**Data shown:**
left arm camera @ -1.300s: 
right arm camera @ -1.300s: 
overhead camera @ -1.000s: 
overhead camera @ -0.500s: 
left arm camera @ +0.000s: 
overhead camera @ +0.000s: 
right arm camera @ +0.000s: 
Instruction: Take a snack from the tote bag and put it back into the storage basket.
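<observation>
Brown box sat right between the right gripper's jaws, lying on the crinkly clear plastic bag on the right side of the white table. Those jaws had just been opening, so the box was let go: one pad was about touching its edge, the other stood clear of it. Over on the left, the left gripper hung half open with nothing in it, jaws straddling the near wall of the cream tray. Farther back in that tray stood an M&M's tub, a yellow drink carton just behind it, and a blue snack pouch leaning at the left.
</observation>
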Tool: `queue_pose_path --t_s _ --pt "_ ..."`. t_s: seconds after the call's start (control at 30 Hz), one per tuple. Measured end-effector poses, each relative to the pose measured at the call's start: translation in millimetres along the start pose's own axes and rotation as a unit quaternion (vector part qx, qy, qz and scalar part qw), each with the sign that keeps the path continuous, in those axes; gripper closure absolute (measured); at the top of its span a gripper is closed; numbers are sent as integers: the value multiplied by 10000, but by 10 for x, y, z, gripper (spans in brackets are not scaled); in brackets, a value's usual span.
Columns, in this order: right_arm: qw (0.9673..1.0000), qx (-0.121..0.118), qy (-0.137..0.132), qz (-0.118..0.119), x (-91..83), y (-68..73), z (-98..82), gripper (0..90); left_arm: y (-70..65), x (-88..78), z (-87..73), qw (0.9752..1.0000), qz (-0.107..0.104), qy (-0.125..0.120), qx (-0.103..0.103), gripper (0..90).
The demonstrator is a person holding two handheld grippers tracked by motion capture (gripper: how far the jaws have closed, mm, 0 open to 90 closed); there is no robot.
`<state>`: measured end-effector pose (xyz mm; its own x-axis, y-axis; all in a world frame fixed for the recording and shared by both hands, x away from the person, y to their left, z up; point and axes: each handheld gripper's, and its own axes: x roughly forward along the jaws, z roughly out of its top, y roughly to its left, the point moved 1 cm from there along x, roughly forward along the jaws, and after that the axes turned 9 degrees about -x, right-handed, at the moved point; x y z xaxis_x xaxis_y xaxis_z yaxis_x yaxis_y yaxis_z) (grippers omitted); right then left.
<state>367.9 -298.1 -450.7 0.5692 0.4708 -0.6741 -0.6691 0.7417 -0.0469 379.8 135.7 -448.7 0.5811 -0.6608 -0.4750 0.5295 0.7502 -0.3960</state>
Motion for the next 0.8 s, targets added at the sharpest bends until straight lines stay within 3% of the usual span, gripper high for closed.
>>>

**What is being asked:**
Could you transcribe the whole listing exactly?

**Written answer:**
left arm camera @ -1.300s: 
right arm camera @ -1.300s: 
overhead camera @ -1.000s: 
overhead camera @ -0.500s: 
left arm camera @ +0.000s: 
overhead camera @ +0.000s: 
right arm camera @ +0.000s: 
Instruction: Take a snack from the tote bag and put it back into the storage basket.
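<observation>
Brown box sat right between the right gripper's jaws, lying on the crinkly clear plastic bag on the right side of the white table. Those jaws had just been opening, so the box was let go: one pad was about touching its edge, the other stood clear of it. Over on the left, the left gripper hung half open with nothing in it, jaws straddling the near wall of the cream tray. Farther back in that tray stood an M&M's tub, a yellow drink carton just behind it, and a blue snack pouch leaning at the left.
</observation>
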Tool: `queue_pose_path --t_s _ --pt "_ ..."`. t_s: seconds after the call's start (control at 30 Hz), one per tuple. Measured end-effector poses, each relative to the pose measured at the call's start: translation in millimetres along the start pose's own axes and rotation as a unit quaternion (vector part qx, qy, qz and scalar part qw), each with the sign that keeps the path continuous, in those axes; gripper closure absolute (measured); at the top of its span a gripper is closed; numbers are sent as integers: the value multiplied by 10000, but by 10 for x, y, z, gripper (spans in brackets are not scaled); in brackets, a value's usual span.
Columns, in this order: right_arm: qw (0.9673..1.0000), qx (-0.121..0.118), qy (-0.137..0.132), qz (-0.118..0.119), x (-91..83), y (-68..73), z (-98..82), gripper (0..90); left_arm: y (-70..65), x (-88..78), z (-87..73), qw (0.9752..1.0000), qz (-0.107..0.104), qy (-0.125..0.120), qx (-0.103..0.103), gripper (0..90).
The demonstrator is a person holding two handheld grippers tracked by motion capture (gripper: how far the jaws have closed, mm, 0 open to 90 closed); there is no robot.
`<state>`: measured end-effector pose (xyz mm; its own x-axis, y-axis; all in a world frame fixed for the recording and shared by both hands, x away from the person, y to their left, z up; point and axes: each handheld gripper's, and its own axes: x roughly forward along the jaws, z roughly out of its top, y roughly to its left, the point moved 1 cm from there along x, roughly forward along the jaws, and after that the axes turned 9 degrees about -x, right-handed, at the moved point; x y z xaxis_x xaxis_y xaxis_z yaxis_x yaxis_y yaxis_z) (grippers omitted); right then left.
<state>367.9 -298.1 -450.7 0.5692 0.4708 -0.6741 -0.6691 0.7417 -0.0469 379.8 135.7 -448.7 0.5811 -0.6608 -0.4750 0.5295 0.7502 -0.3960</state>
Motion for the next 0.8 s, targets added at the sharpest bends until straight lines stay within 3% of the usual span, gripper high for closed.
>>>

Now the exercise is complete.